» **Work request**:
From the line with "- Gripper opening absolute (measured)" to the final line of the records, reproduce every line exactly and only those lines.

» **The data**:
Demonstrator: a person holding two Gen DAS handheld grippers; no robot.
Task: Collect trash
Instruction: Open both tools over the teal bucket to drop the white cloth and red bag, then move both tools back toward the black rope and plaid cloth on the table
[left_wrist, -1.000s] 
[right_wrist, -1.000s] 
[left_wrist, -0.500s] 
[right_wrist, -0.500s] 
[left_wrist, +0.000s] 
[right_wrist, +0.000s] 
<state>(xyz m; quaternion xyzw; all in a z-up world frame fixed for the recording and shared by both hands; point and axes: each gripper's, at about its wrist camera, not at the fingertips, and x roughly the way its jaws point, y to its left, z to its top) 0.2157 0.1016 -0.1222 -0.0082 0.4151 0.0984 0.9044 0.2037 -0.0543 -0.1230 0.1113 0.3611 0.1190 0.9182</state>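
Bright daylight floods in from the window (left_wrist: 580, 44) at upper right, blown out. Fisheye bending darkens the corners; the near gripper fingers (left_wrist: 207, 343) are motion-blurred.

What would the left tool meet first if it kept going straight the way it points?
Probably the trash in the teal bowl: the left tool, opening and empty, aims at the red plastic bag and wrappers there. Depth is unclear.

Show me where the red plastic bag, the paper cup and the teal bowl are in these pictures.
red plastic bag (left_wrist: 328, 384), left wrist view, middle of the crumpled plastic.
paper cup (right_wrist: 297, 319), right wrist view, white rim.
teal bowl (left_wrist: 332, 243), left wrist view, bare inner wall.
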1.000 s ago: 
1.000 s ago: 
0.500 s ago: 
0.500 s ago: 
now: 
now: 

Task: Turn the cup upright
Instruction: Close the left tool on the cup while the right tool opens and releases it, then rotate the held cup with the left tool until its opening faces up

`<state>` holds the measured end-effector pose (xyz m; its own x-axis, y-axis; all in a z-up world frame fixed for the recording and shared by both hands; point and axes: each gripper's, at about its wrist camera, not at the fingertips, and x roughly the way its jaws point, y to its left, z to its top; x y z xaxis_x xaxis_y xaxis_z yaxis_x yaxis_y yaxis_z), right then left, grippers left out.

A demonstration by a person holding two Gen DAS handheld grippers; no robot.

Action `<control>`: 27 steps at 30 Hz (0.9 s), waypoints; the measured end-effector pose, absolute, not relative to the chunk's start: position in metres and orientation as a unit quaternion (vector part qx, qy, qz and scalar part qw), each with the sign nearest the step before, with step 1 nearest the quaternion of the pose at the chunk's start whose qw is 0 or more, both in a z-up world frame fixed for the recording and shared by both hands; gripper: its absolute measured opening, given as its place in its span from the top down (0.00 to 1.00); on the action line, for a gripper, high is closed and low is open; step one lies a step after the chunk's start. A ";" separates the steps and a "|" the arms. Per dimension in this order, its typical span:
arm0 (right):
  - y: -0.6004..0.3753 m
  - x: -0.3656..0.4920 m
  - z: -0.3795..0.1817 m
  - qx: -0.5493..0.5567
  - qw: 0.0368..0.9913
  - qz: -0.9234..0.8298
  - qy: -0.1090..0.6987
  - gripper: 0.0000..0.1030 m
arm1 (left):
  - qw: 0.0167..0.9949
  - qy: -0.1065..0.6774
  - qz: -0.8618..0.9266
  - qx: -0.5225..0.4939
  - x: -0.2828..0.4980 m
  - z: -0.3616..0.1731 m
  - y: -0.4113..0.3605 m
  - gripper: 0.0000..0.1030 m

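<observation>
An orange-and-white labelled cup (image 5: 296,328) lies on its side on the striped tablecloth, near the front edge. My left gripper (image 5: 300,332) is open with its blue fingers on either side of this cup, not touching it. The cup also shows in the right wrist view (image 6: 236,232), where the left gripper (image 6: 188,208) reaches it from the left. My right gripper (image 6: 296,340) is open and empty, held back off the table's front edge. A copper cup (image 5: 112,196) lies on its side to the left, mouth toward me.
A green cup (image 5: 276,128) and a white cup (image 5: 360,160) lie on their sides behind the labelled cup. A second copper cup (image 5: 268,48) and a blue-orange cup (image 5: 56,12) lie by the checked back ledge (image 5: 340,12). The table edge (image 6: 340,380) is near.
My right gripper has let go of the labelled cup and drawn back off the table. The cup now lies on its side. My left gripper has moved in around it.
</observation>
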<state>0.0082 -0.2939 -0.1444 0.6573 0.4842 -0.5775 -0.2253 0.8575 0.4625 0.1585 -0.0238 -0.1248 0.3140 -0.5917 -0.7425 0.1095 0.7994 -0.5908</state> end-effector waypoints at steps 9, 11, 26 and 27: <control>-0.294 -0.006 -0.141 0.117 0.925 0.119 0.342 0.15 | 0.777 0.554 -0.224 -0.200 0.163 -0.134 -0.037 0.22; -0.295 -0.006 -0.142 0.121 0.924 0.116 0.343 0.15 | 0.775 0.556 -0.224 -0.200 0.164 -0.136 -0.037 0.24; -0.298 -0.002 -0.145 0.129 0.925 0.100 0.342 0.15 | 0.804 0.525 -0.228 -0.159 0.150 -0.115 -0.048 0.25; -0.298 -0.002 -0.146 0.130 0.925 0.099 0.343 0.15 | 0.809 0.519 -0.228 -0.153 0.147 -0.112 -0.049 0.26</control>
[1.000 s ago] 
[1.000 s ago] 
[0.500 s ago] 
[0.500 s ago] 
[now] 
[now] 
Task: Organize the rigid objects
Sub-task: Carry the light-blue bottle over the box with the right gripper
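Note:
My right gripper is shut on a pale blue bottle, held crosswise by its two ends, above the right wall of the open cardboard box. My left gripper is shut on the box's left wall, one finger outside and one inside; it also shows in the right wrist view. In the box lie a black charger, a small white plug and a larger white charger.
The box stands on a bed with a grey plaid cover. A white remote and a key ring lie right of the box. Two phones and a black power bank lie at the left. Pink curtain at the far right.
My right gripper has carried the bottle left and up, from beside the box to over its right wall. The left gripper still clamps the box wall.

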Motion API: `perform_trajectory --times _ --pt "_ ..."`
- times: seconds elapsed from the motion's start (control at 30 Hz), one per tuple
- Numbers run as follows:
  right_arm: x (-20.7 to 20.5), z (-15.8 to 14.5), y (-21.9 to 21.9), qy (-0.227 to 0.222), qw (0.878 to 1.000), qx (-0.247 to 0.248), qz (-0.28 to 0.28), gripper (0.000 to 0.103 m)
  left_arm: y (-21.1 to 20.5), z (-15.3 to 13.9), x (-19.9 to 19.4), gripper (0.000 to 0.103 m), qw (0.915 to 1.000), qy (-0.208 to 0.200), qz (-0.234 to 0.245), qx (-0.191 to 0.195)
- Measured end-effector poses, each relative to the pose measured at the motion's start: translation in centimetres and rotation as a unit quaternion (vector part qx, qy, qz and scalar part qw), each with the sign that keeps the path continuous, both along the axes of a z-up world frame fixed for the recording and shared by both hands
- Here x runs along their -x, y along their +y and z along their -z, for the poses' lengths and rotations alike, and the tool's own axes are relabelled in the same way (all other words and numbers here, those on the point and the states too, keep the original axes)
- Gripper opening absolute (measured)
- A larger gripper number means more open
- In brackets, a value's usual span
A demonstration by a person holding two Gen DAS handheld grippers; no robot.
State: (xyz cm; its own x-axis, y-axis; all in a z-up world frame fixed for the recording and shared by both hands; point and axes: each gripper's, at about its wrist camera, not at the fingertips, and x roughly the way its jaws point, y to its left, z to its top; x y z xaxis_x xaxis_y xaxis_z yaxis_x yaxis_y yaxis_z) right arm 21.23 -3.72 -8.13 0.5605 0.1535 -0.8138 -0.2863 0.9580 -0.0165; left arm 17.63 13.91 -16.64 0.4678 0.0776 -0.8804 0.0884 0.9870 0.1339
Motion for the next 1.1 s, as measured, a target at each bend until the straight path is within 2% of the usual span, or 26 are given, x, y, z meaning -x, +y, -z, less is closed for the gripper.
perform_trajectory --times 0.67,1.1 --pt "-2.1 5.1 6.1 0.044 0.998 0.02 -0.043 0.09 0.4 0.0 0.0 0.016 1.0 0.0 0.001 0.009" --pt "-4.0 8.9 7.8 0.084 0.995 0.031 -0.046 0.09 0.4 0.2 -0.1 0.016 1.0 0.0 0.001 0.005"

» **Reply to the exercise**:
- Gripper opening absolute (measured)
- A larger gripper number means more open
- In brackets, a value's usual span
A demonstration by a person holding two Gen DAS handheld grippers; no robot.
State: (xyz cm; its own x-axis, y-axis; all in a z-up world frame fixed for the recording and shared by both hands; point and axes: each gripper's, at about its wrist camera, not at the fingertips, and x roughly the way its jaws point, y to its left, z to its top; x y z xaxis_x xaxis_y xaxis_z yaxis_x yaxis_y yaxis_z) right arm 21.23 -3.72 -8.13 0.5605 0.1535 -0.8138 -0.2863 0.9580 -0.0165; left arm 17.63 13.91 -16.64 0.4678 0.0776 -0.8804 0.0884 0.9870 0.1339
Motion for the next 1.1 s, as measured, a target at each bend until the straight path is within 2% of the usual span, or 26 are given, x, y, z meaning -x, +y, -z, less is closed for the gripper.
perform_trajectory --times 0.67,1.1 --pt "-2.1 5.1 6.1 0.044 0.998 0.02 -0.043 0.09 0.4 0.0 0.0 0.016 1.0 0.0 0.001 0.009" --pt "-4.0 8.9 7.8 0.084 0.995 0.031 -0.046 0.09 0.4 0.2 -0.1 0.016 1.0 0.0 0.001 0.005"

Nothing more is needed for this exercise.